### Your goal
Print the data exactly as it is given, please.

### Raw data
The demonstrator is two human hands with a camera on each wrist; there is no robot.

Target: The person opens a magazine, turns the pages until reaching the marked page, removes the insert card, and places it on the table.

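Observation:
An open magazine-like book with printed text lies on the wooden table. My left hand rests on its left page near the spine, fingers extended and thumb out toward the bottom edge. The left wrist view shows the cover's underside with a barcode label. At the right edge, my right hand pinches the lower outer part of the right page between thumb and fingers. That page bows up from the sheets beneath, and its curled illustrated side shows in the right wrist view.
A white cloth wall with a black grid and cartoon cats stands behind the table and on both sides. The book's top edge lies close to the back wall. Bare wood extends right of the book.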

### Task solution
The demonstrator is two human hands with a camera on each wrist; there is no robot.

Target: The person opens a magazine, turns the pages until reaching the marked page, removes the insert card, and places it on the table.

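Observation:
An open magazine-like book with printed text lies on the wooden table. My left hand rests on its left page near the spine, fingers extended and thumb out toward the bottom edge. The left wrist view shows the cover's underside with a barcode label. At the right edge, my right hand pinches the lower outer part of the right page between thumb and fingers. That page bows up from the sheets beneath, and its curled illustrated side shows in the right wrist view.
A white cloth wall with a black grid and cartoon cats stands behind the table and on both sides. The book's top edge lies close to the back wall. Bare wood extends right of the book.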

That completes the response to the exercise.